WHAT YOU WILL DO: Where a line looks odd, keep it as it is and transcribe all the material.

☆ ☆ ☆ ☆ ☆ ☆ ☆

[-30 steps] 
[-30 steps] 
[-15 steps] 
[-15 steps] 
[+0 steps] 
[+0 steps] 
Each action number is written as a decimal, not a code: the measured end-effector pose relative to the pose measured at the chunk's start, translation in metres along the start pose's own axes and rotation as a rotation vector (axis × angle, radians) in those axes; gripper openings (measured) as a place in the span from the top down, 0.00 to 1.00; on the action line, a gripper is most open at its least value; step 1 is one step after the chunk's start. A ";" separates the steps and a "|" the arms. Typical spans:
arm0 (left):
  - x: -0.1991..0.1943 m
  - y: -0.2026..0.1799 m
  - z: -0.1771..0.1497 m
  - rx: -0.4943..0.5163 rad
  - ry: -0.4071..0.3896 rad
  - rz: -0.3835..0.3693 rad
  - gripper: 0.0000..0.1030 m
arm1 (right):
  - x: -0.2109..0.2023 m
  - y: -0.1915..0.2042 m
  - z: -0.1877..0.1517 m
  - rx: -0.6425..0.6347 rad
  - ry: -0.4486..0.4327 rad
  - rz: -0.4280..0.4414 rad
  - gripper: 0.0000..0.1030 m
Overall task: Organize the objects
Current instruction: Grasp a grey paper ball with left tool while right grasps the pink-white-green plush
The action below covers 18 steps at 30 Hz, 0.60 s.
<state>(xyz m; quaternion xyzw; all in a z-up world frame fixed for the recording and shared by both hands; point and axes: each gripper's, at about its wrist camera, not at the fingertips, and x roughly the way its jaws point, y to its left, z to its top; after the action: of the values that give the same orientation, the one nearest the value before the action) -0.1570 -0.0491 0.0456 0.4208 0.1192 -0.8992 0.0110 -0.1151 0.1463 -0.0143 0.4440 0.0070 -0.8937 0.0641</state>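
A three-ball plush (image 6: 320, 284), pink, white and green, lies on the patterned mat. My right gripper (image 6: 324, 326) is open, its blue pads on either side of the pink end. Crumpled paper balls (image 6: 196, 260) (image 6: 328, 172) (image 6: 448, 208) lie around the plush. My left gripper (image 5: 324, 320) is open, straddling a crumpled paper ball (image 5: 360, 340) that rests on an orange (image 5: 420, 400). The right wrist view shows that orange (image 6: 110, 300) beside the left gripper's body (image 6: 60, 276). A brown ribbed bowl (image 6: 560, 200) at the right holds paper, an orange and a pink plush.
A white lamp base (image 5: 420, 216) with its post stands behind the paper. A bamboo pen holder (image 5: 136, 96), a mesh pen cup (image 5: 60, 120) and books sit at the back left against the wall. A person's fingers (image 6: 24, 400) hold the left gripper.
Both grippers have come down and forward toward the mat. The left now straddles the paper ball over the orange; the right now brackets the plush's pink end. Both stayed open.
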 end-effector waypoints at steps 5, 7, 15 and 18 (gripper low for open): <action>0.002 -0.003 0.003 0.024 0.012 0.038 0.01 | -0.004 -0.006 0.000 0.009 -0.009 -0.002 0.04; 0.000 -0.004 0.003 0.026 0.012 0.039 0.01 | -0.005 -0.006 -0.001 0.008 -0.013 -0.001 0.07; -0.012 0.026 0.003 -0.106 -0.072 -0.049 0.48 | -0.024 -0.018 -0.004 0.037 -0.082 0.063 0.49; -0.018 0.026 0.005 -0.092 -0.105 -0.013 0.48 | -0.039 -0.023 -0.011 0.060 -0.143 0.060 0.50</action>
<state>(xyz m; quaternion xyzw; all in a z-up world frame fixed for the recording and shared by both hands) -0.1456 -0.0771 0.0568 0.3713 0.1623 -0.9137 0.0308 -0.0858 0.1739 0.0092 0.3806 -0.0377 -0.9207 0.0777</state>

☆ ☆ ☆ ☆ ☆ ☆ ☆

EXERCISE RESPONSE:
[-30 steps] 
[-30 steps] 
[-15 steps] 
[-15 steps] 
[+0 steps] 
[+0 steps] 
Each action number is written as a decimal, not a code: the measured end-effector pose relative to the pose measured at the chunk's start, translation in metres along the start pose's own axes and rotation as a rotation vector (axis × angle, radians) in those axes; gripper openings (measured) as a place in the span from the top down, 0.00 to 1.00; on the action line, a gripper is most open at its least value; step 1 is one step after the chunk's start. A ";" separates the steps and a "|" the arms. Typical spans:
arm0 (left):
  - x: -0.1991..0.1943 m
  - y: -0.2026..0.1799 m
  - z: -0.1771..0.1497 m
  - rx: -0.4943..0.5163 rad
  - ry: -0.4071..0.3896 rad
  - rz: -0.3835..0.3693 rad
  - gripper: 0.0000..0.1030 m
arm1 (right):
  - x: -0.2109..0.2023 m
  - y: -0.1915..0.2042 m
  - z: -0.1877..0.1517 m
  - rx: -0.6425..0.6347 rad
  - ry: -0.4486..0.4327 rad
  - rz: -0.4280..0.4414 rad
  - gripper: 0.0000..0.1030 m
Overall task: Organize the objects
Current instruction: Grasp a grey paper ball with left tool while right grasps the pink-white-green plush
The action below covers 18 steps at 30 Hz, 0.60 s.
<state>(xyz m; quaternion xyzw; all in a z-up world frame fixed for the recording and shared by both hands; point and axes: each gripper's, at about its wrist camera, not at the fingertips, and x roughly the way its jaws point, y to its left, z to its top; after the action: of the values that give the same orientation, the one nearest the value before the action) -0.1570 -0.0491 0.0456 0.4208 0.1192 -0.8992 0.0110 -0.1151 0.1463 -0.0143 0.4440 0.0070 -0.8937 0.0641</state>
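A three-ball plush (image 6: 320, 284), pink, white and green, lies on the patterned mat. My right gripper (image 6: 324, 326) is open, its blue pads on either side of the pink end. Crumpled paper balls (image 6: 196, 260) (image 6: 328, 172) (image 6: 448, 208) lie around the plush. My left gripper (image 5: 324, 320) is open, straddling a crumpled paper ball (image 5: 360, 340) that rests on an orange (image 5: 420, 400). The right wrist view shows that orange (image 6: 110, 300) beside the left gripper's body (image 6: 60, 276). A brown ribbed bowl (image 6: 560, 200) at the right holds paper, an orange and a pink plush.
A white lamp base (image 5: 420, 216) with its post stands behind the paper. A bamboo pen holder (image 5: 136, 96), a mesh pen cup (image 5: 60, 120) and books sit at the back left against the wall. A person's fingers (image 6: 24, 400) hold the left gripper.
Both grippers have come down and forward toward the mat. The left now straddles the paper ball over the orange; the right now brackets the plush's pink end. Both stayed open.
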 end-effector waypoints at steps 5, 7, 15 and 18 (gripper low for open): <action>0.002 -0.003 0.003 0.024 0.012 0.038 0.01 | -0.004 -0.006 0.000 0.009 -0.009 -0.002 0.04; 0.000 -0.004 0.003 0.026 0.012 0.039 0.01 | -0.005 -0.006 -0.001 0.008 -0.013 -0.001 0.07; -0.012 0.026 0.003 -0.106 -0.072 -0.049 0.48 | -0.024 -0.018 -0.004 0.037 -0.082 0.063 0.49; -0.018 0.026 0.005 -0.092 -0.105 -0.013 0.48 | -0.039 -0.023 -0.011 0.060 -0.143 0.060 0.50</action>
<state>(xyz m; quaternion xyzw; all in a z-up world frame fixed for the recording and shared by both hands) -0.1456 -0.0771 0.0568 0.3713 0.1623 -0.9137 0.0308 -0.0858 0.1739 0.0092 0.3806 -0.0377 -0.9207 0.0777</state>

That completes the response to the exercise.